→ Exercise objective
List every line in this data where the string "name" occurs.

→ Dataset extract
+++++
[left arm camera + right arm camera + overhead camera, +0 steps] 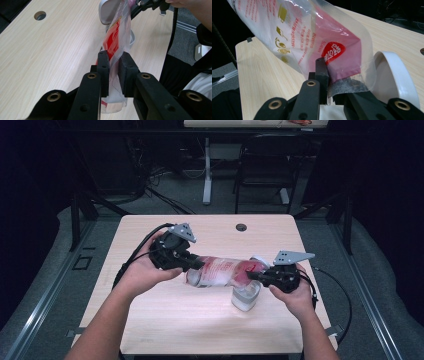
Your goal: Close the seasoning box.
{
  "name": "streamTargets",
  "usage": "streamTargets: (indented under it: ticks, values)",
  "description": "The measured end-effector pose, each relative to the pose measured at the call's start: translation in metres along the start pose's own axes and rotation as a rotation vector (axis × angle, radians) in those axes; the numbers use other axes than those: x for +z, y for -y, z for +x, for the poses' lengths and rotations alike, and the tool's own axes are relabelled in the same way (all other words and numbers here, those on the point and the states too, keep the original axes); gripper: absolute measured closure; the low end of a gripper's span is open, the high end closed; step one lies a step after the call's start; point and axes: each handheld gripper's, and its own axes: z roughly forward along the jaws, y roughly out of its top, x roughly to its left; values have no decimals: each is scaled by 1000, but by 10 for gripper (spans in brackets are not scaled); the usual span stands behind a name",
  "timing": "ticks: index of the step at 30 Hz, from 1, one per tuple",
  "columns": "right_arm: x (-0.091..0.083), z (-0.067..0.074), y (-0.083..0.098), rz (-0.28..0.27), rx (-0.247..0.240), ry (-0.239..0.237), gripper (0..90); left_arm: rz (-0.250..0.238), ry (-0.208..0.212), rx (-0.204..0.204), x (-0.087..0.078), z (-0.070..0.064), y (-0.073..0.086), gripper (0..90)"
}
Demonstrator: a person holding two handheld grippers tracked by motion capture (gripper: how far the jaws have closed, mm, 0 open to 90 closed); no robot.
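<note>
A: What does the scene show, starting nearest the person?

B: Two forearms reach in over a pale wooden table (150, 320). Between the hands a clear plastic bag (220, 270) with red print is stretched level above the table, directly over a white container (246, 297).

A: Who holds the bag?

B: Both grippers. The left gripper (192, 262) has its jaws closed on the bag's end farther from the container; in the left gripper view the film (115, 50) is pinched between the black pads. The right gripper (252, 276) clamps the opposite end, just above the container's rim (397, 72).

A: How are the hands posed?

B: The left hand (145, 270) wraps its gripper from the side, pointing toward the container. The right hand (295, 295) sits on the container's other side, pointing back at it.

A: Which step is this?

B: Likely lining up the bag over the container, to pour or fit it. Next, the end beside the rim probably needs lowering while both grips hold.

A: Anything beyond?

B: A round hole (241, 227) in the tabletop past the container.
</note>
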Motion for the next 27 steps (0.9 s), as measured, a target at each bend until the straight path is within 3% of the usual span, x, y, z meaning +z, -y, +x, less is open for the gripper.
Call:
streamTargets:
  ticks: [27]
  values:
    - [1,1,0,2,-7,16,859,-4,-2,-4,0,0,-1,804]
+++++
→ Response area
  "name": "streamTargets",
  "description": "The measured end-effector pose, each relative to the pose measured at the call's start: translation in metres along the start pose's own axes and rotation as a rotation vector (axis × angle, radians) in those axes; the numbers use other axes than those: x for +z, y for -y, z for +x, for the poses' lengths and rotations alike, and the tool's own axes are relabelled in the same way (all other words and numbers here, those on the point and the states too, keep the original axes); gripper: absolute measured closure; the low end of a gripper's span is open, the high end closed; step one lies a step after the call's start; point and axes: each handheld gripper's, and its own axes: z roughly forward along the jaws, y roughly out of its top, x roughly to its left; values have no decimals: each is scaled by 1000, but by 10 for gripper (spans in brackets are not scaled); the usual span stands behind a name",

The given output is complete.